Many conditions do not show signs or appear too late, it is better to constantly go to the doctor (GlobeLiveMedia / Jovani Pérez)

Epiglottitis occurs when the epiglottis (a small “lid” of cartilage that covers the trachea) swells, obstructing airflow to the lungs. This condition can be fatal.

A large number of factors can cause the epiglottis to swell, including infections, burns from hot liquids, and injuries to the throat.

Epiglottitis can occur at any age. In the past, this mostly happened in children. The most common cause of epiglottitis in children was infection with Haemophilus influenzae type B (Hib) bacteria, which also cause pneumonia, meningitis and blood infections.

Through routine vaccination against hib in babies, epiglottitis has become a rare disease in children. Today it is more common in adults. This condition must be treated urgently to avoid life-threatening complications.

Children can develop symptoms of epiglottitis within hours. Here are some of the symptoms:

Fever. Sore throat Abnormal high-pitched sound when breathing in, known as stridor Difficulty and pain when swallowing Drooling Anxiety and irritability in behavior Needing to stand or lean forward to facilitate breathing

Adults may have symptoms for days instead of hours. Symptoms can include:

Sore throat. Fever. Hoarse or hoarse voice. Unusual, high-pitched noise when breathing in (stridor). Difficulty breathing. Difficulty swallowing. I drool.

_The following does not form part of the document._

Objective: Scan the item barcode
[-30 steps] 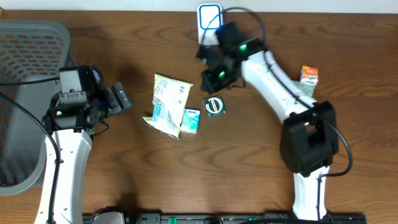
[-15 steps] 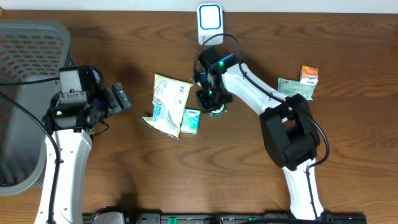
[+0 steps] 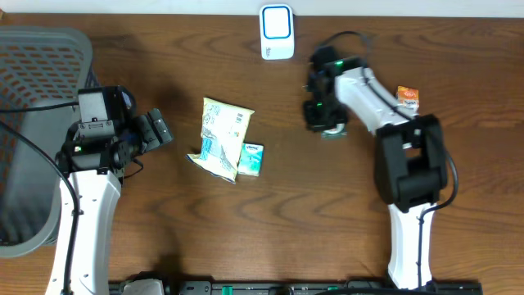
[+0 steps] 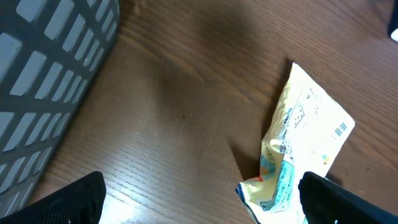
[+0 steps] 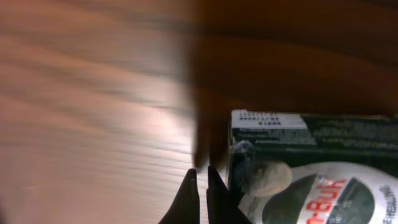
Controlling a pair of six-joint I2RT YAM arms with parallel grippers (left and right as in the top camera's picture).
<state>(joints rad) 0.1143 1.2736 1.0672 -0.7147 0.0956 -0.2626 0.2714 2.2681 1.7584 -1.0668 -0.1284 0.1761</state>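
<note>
The item, a small dark green box with a round white-and-red logo and a printed white label, lies flat on the table. My right gripper is shut with nothing between its fingers, its tips just left of the box's edge. From overhead the box peeks out under my right gripper. The white scanner with a blue frame stands at the table's back edge. My left gripper is open and holds nothing, left of a yellow bag; its wrist view shows the left gripper short of the bag.
A teal packet lies against the yellow bag. An orange carton sits at the right beside my right arm. A grey mesh basket fills the left edge, also in the left wrist view as the basket.
My right arm has swung right across the table, away from the bag and teal packet. The dark green box has shifted right with it. The left arm has not moved.
</note>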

Epiglottis is a medical emergency. If you or someone you know suddenly has trouble breathing and swallowing, call 911 or go to the nearest hospital emergency department. Try to keep the person still and upright, as this position can make breathing easier.

    If you feel unwell, it is best to consult a doctor (iStock)
If you feel unwell, it is best to consult a doctor (iStock)

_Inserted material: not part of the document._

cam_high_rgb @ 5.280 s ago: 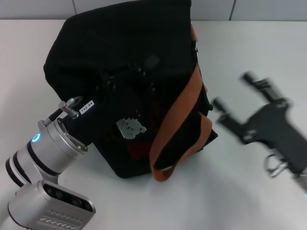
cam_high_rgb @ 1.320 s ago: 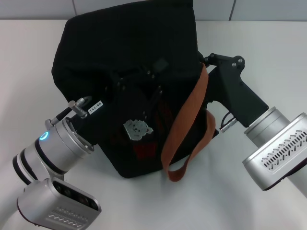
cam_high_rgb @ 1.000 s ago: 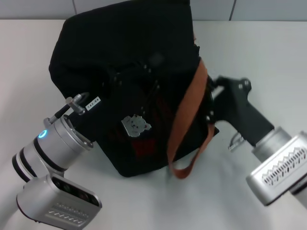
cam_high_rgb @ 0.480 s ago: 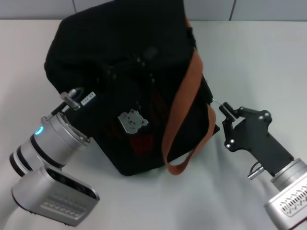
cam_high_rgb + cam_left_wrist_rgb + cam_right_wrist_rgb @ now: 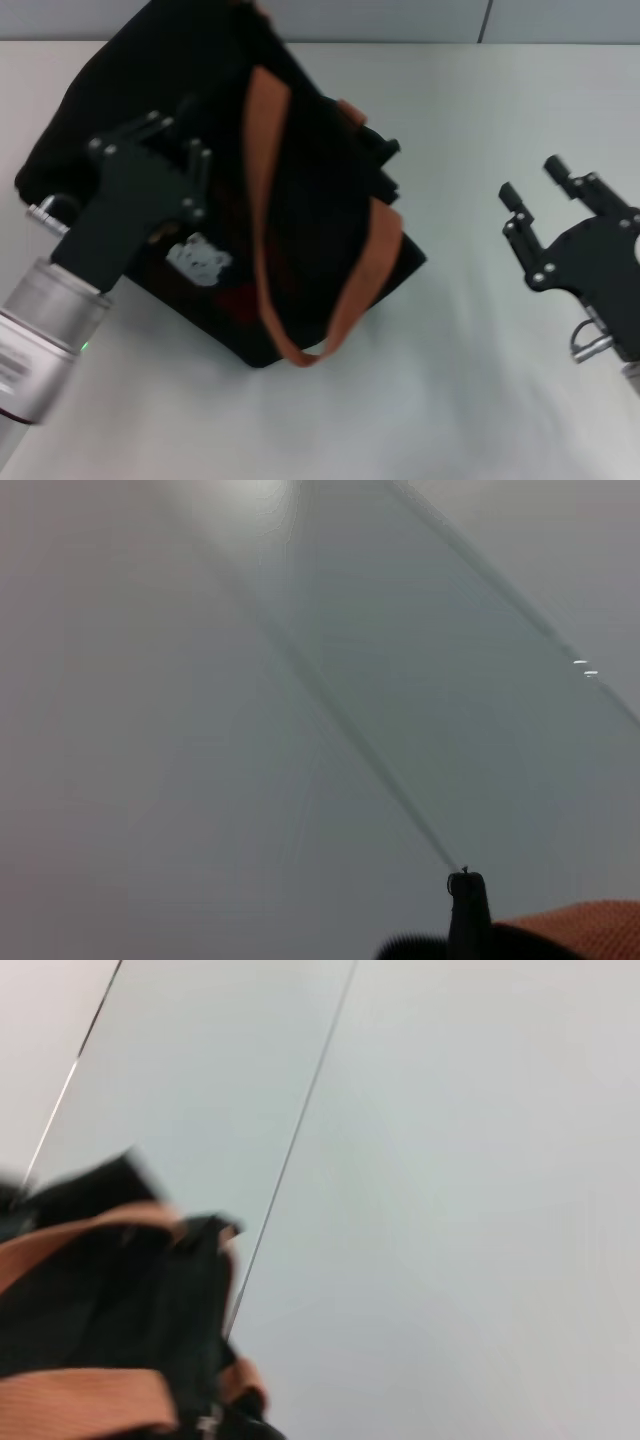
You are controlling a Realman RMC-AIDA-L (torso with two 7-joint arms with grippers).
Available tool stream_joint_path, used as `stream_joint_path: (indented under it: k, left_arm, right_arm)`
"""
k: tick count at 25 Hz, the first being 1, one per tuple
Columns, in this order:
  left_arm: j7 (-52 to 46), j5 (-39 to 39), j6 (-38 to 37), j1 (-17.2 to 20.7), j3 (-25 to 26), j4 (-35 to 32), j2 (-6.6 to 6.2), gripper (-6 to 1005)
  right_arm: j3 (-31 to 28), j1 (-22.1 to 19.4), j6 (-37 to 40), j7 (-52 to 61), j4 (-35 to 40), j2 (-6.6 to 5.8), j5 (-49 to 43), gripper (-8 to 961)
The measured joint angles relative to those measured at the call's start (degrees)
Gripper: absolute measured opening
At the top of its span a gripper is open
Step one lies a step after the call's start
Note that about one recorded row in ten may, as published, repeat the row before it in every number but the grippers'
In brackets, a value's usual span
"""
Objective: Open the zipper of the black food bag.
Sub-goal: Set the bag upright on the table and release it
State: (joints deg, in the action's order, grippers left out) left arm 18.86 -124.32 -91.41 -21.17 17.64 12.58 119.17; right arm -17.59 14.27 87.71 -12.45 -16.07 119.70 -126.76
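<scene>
The black food bag, a boxy tote of matte black fabric, lay tilted on the pale, smooth surface in the left half of the head view, one corner pointing toward the robot. A brown woven strap handle ran in a flat band down its upper face and ended in a loose loop hanging over the lower edge; a second brown strap showed as a short strip near the far edge. A small pale bear picture marked the front panel, with dull red lettering just beside it. The zipper could not be made out against the black cloth in the head view. The left end effector, angular black plastic with screw heads on a cylindrical silver wrist, rested against the bag's upper left face with its fingers close together; whether they held any fabric could not be told. The right end effector, of the same black plastic, hovered well apart from the bag on the right, its two fingers spread and holding nothing. The right wrist view showed black fabric and brown strap before a plain grey panelled wall.
</scene>
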Motion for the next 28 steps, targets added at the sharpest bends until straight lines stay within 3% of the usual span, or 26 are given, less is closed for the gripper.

Certain factors increase the risk of epiglottitis, such as:

Having a weakened immune system.

People whose immune systems have been weakened by disease or medication are more likely to get bacterial infections that can cause epiglottitis.

Not having the complete vaccination schedule.

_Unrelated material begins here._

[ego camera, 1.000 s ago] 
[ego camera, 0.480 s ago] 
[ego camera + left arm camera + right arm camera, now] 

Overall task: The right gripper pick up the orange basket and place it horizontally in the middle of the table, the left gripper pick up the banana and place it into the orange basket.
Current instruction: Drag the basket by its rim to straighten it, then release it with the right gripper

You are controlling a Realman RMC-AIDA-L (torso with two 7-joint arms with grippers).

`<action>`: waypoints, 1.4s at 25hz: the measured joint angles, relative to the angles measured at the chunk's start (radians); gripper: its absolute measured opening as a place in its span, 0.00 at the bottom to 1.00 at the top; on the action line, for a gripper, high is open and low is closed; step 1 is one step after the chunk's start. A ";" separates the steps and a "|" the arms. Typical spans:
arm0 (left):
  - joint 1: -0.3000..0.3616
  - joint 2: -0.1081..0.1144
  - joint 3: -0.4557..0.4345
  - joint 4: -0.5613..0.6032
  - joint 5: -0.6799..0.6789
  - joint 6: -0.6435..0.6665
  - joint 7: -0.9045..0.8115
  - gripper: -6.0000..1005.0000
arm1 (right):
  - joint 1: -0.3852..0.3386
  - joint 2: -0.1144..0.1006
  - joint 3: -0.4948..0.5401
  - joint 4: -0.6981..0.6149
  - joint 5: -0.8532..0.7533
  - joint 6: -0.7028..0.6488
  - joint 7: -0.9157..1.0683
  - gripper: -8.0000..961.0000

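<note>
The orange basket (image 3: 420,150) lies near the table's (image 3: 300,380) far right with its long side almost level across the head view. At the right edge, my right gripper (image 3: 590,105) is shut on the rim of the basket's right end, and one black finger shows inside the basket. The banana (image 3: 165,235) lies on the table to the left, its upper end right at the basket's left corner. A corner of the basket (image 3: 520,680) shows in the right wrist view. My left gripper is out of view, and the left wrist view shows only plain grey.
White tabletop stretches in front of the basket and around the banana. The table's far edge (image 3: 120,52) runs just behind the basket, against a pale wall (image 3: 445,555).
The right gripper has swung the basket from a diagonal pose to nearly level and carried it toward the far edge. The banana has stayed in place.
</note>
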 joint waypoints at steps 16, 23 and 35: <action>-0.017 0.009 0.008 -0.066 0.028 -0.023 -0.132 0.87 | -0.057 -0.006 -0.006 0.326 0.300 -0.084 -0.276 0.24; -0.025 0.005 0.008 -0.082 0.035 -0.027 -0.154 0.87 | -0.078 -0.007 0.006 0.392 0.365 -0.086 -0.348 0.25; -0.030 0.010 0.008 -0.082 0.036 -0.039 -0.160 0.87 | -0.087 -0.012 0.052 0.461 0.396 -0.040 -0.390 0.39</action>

If a child misses certain vaccines or receives them late, they may be more likely to get Haemophilus influenzae type B (Hib) and have a higher risk of epiglottitis.

First, the medical team makes sure the airways are open and enough oxygen is getting in. It then monitors your breathing and blood oxygen levels.

If oxygen levels drop too low, respiratory support may be needed.

Throat examination.

Using a flexible, lighted fiberoptic tube, your healthcare provider can examine your throat through the nose to see what’s causing your symptoms. Anesthetic can be administered in the nose for more comfort during the examination. If the airway is blocked, the procedure can be performed in an operating room.

X-ray of the neck or chest.

Although not necessary for a diagnosis, X-rays can help health care providers determine if you have epiglottitis. In the case of epiglottitis, the X-ray may reveal something similar to a fingerprint on the neck, indicating that the epiglottis is enlarged.

Analysis of blood and pharyngeal exudate.

Once breathing has stabilized, a team member cleans the epiglottis with a cotton swab and analyzes the tissue sample for the presence of

hib

. Blood cultures can detect an infection in the blood called bacteremia. Bacteremia often occurs with epiglottitis.

    Each disease has one or more treatments to follow to fight it (Dossier)
Each disease has one or more treatments to follow to fight it (Dossier)

Helping a person breathe is the first step in treating epiglottitis. Treatment then focuses on the infection.

Making sure you and your child are breathing well can mean:

Wear an oxygen mask.

The mask sends oxygen to the lungs.

Place an endotracheal tube into the trachea through the nose or mouth (intubation).

The tube is held in place until the throat is deflated. It may take several days.

Placing a needle in the trachea (cricothyroidotomy).

In very few cases, the health care provider creates an emergency airway. To quickly get air into the lungs, the health care provider places a needle in the cartilage area of ​​the trachea.

Intravenous antibiotics are used to treat epiglottitis.

Broad-spectrum antibiotic.

The infection requires prompt treatment. Therefore, the health care provider can immediately prescribe a broad-spectrum medication instead of waiting for blood test and tissue culture results.

More specific antibiotics.

The first drug can be changed later, depending on the causes of epiglottitis.